Abstinence

My desire for her wells and wells without release. I am unequipped to sink as deeply into the ocean of her as my heart alone would, if not encased in my clumsy corporal form. I pull her body close to mine, constrict my embrace until she says I must be gentle, but still, she comes not near enough. The water to which my lustful flesh would have my horse heart led is obvious, trite—a played-out platitude. I have drunk myself to drunkenness from that fount. I have splashed like a child in the shallows along the surface and held my breath to swim deep into the depths until my lungs screamed, but I never reached the bottom and always returned gasping for air and exclaiming, “There is no end to this wonder!” But even swimming starts to seem like walking to one who spends too long in the water. And then, to make the long-time swimmer walk again, where then does their desire to swim satiate itself?
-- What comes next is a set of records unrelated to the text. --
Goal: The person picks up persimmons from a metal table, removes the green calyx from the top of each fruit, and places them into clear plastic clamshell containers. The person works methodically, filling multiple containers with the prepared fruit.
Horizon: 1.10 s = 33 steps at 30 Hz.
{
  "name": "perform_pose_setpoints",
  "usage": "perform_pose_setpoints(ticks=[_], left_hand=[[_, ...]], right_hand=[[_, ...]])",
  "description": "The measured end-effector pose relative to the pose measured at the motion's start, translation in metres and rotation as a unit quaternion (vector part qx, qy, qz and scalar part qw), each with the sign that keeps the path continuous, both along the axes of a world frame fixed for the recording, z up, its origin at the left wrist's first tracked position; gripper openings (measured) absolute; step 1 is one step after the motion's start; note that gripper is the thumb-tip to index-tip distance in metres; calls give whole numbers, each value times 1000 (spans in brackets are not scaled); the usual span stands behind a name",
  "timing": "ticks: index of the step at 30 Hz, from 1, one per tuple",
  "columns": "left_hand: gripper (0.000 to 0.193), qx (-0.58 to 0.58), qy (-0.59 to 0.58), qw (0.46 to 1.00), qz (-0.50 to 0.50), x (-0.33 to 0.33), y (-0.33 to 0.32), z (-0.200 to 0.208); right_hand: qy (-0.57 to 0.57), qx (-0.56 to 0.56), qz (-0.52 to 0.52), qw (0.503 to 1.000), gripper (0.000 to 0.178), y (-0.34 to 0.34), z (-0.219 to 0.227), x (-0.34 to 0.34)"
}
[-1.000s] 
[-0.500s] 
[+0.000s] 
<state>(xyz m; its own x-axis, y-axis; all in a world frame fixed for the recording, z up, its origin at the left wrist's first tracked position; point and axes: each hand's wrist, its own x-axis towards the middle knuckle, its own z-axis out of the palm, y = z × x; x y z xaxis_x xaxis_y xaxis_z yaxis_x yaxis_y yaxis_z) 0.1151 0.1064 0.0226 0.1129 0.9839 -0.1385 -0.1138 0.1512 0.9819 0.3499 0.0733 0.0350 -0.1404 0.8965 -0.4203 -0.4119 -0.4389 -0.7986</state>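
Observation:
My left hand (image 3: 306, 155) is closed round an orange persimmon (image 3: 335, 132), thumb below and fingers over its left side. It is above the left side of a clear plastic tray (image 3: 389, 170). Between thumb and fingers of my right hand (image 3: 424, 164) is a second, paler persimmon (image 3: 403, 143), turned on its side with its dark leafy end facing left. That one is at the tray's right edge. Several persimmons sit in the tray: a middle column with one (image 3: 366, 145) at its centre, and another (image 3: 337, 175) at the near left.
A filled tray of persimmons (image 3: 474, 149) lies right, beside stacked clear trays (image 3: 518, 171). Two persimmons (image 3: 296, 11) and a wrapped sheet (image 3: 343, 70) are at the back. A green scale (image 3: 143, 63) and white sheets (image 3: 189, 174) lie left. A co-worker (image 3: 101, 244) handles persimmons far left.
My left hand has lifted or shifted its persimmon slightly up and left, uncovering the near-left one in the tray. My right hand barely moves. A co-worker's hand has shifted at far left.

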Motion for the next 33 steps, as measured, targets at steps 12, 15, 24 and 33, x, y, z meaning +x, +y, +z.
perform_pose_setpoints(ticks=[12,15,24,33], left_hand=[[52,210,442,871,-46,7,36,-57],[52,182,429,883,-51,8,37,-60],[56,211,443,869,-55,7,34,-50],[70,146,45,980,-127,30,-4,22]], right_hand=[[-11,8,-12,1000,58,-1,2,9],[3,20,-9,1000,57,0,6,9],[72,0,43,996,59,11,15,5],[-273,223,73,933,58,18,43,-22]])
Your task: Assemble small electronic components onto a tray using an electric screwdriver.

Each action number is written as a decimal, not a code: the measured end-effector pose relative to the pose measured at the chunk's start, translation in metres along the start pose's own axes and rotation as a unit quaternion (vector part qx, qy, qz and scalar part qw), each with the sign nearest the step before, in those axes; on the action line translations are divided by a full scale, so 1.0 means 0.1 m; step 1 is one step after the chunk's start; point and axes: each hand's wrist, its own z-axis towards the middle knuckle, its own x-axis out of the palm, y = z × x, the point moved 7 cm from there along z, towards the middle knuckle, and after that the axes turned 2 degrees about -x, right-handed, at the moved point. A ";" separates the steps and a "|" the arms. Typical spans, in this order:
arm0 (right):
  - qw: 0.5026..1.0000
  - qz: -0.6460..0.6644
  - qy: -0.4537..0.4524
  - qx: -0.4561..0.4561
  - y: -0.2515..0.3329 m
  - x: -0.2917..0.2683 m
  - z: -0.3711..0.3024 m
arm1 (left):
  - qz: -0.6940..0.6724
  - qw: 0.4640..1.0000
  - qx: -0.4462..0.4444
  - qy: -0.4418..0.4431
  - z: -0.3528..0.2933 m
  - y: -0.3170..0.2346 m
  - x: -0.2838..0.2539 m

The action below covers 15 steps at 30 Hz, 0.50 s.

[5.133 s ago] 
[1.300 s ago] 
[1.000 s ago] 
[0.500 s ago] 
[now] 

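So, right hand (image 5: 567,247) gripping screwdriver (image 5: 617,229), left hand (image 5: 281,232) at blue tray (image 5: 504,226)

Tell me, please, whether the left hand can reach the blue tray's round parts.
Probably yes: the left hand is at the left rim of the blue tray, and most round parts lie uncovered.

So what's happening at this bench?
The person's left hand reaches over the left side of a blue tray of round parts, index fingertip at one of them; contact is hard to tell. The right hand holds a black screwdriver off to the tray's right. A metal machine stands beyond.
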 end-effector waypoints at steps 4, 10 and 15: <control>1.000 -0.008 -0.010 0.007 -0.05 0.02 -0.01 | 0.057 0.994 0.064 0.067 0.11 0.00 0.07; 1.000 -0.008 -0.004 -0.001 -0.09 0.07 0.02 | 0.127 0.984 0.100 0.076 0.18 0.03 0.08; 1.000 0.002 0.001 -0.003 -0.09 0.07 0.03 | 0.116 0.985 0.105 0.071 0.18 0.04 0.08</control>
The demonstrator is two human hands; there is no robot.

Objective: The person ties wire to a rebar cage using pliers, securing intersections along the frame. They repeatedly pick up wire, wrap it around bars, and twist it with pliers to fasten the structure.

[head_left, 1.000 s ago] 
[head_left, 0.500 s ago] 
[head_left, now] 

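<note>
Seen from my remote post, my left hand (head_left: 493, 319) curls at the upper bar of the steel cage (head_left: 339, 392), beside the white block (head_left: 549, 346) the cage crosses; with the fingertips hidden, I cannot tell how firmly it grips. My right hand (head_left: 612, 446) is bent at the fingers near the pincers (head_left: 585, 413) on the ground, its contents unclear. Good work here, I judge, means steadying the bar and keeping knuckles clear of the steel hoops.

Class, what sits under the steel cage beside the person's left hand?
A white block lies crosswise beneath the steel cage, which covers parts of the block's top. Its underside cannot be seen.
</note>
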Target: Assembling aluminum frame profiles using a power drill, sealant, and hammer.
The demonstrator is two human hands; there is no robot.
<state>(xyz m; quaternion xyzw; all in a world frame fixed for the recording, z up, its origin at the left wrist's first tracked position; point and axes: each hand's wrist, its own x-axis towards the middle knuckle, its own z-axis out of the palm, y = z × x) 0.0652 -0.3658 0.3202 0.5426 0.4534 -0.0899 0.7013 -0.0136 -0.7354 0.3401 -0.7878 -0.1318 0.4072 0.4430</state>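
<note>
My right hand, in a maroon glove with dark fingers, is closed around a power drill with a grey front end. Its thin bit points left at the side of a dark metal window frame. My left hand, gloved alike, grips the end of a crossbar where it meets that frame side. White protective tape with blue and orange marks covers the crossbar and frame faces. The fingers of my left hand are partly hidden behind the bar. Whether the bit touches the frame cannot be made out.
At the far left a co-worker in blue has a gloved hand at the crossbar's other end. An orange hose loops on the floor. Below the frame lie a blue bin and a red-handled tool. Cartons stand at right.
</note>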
Bathing in public water fountains, perusing fish aisles at pet stores. It is agony, yes, but sweet agony. Like hunger before a meal. The first bite is the best. The second, third, and so on are increasingly unconvincing impostors of the true taste in the first. But even before the first. What taste is there already in hunger? Standing in the kitchen, smell is a stand-in. Far away from even hope of food, stranded in the desert, memories of taste remain. But alas, here I am, in an oasis of her—sleeping in the same bed, seeing her naked, holding her. All but the deep drink. Like Tantalus, except the fruit lays itself in my palm and the water rises almost to my lips, and it is only my obstinate attempts to channel my natural inclinations in wide circles that loop back around to the same inclinations in the end. But not all in vain, as I have found new ways of loving her, and thus have grown arms longer and stronger for reaching around and holding the ever-expanding ocean of her.